In the United States, the Bush administration welcomed news of Mugniyeh's death. A spokesman of the U.S. State Department said: "The world is a better place without this man in it. He was a coldblooded killer, a mass murderer and a terrorist responsible for countless innocent lives lost. One way or another he was brought to justice." Danny Yatom, former head of the Israeli Mossad said: "He was one of the most dangerous terrorists ever on Earth."

After Mughniyeh's killing, Hezbollah's elite Intervention Unit was renamed the Redwan Force after his operational alias Hajj Radwan (الحاج رضوان) in April 2008.

On the 10th anniversary of Mugniyeh's killing, Iranian Major General Qasem Soleimani, commander of the Quds Force of Islamic Revolutionary Guard Corps, described Mugniyeh as "the legend of our time," grief caused by whose loss was only second to that of Ruhollah Khomeini, the leader of the 1979 Iranian Revolution.
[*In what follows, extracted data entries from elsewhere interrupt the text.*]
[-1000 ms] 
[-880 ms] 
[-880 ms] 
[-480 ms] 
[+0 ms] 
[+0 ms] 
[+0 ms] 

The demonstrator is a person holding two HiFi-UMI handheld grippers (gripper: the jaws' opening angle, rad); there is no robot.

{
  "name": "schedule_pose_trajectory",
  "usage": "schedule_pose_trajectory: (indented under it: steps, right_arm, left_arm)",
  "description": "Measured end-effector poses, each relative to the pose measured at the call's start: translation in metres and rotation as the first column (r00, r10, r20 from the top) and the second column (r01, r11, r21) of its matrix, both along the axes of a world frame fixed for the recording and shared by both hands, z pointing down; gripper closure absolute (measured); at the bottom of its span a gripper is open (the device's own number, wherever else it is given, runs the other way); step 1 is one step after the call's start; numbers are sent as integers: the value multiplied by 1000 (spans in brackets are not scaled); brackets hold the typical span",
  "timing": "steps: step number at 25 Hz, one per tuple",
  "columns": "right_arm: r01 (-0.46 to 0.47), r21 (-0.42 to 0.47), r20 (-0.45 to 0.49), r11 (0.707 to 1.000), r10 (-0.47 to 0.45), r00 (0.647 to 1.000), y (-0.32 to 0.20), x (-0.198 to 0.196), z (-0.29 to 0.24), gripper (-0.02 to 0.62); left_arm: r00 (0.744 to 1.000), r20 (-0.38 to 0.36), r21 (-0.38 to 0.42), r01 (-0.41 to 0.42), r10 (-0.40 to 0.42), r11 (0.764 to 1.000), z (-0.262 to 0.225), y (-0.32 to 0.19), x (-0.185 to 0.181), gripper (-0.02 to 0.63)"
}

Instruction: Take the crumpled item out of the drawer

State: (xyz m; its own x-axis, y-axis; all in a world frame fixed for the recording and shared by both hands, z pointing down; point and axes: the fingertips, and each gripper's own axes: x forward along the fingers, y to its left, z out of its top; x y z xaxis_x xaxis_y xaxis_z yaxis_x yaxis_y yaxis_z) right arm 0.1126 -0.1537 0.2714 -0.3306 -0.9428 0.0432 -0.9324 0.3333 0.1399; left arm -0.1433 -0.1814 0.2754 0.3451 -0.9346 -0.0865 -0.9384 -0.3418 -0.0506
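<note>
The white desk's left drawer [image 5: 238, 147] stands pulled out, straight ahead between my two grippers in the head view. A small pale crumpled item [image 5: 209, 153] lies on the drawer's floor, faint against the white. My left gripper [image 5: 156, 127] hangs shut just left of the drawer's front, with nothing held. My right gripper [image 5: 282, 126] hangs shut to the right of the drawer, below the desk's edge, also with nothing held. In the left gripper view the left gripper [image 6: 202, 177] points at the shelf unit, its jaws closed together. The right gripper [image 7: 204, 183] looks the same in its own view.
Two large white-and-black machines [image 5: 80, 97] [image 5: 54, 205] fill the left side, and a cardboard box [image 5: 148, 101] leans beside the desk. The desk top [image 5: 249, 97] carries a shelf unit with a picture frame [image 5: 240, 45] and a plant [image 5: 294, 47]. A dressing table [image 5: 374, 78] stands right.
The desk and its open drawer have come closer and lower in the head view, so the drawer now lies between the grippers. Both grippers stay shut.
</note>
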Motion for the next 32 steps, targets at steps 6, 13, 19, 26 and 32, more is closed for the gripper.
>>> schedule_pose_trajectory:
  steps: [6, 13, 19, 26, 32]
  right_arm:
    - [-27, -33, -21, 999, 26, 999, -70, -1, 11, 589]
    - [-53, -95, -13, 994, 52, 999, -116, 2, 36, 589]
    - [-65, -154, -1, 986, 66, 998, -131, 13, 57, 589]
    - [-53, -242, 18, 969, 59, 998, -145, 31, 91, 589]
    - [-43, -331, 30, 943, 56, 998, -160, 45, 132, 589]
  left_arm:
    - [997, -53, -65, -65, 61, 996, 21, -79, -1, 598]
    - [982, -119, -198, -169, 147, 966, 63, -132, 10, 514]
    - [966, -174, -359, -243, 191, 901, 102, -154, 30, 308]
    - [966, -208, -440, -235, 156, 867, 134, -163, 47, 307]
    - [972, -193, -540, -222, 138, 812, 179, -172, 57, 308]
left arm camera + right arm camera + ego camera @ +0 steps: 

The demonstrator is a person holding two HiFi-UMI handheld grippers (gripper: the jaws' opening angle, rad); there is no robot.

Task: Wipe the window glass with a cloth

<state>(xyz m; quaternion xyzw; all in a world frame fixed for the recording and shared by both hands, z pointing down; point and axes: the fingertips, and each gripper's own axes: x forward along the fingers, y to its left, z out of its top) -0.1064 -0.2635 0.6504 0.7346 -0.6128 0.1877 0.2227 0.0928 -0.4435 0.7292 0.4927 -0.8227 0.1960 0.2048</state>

Soleimani said that what made Mugniyeh unique was not his expertise in guerrilla warfare but "his attachment to something superterrestrial." Soleimani stressed that "the enemy must recognize that avenging Mughniyah's death won't be fulfilled by launching a missile or killing someone in response, but bloods like these will be only avenged by full destruction of the Zionist regime" which he said was "a definite Divine promise."